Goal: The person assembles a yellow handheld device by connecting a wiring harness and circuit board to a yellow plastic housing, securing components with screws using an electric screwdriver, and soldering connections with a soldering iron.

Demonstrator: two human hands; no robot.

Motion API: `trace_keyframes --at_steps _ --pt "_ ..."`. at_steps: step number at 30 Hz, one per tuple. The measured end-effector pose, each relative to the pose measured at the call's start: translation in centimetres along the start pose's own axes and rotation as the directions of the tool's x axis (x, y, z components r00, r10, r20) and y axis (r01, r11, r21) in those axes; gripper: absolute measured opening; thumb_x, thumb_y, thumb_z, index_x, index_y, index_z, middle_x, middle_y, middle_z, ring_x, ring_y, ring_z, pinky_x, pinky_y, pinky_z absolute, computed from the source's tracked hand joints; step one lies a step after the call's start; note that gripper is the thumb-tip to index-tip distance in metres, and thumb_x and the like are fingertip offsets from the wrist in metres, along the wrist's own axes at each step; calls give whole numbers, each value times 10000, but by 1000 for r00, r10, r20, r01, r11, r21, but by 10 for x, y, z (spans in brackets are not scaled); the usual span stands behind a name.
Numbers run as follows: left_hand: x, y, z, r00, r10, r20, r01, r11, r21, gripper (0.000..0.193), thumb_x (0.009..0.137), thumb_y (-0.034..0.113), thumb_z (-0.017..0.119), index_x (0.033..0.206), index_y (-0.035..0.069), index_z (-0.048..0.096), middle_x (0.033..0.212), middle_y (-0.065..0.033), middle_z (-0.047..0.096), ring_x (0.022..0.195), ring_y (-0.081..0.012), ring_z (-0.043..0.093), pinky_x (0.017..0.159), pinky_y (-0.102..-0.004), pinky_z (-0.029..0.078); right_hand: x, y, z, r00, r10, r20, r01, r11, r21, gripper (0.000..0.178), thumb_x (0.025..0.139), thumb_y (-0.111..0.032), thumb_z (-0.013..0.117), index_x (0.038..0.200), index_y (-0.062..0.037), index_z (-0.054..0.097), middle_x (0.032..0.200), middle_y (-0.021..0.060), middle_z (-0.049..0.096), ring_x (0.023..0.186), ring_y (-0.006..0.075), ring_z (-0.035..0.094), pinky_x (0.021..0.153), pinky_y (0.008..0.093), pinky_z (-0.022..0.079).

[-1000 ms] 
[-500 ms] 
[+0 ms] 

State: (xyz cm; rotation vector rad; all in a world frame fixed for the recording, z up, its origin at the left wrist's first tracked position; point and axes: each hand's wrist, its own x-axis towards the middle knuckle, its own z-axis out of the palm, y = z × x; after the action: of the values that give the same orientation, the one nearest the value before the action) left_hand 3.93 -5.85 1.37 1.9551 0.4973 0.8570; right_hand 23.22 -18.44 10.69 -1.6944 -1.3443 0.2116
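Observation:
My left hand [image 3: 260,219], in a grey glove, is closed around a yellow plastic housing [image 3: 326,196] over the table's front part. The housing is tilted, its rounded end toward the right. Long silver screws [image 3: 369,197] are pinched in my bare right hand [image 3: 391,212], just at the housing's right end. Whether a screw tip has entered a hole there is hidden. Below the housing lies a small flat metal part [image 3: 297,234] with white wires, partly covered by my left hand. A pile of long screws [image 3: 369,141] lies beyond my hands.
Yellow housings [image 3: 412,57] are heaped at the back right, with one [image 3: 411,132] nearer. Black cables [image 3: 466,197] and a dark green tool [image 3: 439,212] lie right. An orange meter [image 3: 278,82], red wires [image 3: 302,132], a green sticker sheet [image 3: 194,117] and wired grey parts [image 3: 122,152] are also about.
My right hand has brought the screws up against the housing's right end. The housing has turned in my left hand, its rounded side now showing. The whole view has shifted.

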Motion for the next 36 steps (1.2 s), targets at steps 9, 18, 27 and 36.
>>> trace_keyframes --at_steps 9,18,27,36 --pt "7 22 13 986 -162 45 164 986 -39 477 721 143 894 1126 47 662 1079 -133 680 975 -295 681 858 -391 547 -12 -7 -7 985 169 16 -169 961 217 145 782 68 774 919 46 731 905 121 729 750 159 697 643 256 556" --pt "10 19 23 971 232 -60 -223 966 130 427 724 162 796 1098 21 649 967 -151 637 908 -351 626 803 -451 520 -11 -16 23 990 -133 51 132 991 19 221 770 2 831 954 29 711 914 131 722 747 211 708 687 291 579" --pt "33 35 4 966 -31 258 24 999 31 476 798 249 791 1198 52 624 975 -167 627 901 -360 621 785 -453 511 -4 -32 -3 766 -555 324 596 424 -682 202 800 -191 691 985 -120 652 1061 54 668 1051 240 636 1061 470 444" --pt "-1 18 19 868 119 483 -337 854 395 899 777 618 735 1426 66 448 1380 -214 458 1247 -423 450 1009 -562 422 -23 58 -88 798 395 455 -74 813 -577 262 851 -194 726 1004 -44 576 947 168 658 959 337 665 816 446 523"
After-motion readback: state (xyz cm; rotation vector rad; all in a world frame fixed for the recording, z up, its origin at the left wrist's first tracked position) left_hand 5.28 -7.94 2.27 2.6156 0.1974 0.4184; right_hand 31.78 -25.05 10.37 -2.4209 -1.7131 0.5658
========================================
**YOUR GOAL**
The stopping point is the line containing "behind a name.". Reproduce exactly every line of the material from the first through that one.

**RESPONSE**
Goal: The person assembles a yellow handheld device by connecting a wiring harness and circuit board to a yellow plastic housing, securing components with screws using an electric screwdriver, and soldering connections with a soldering iron.

Demonstrator: two human hands; no robot.

Motion API: `trace_keyframes --at_steps _ --pt "_ ..."`. at_steps: step number at 30 Hz, one per tuple. The measured end-effector pose, each relative to the pose measured at the call's start: translation in centimetres along the start pose's own axes and rotation as the directions of the tool's x axis (x, y, z components r00, r10, r20) and y axis (r01, r11, r21) in those axes; gripper: absolute measured opening; thumb_x, thumb_y, thumb_z, index_x, index_y, index_z, middle_x, middle_y, middle_z, ring_x, ring_y, ring_z, pinky_x, pinky_y, pinky_z absolute, computed from the source's tracked hand joints; step one lies a step after the call's start; note that gripper is the thumb-tip to index-tip distance in metres, and thumb_x and the like are fingertip offsets from the wrist in metres, along the wrist's own axes at each step; calls give whole numbers, each value times 10000, but by 1000 for r00, r10, r20, r01, r11, r21, but by 10 for x, y, z (spans in brackets are not scaled); the usual span stands behind a name.

The full answer has now been given.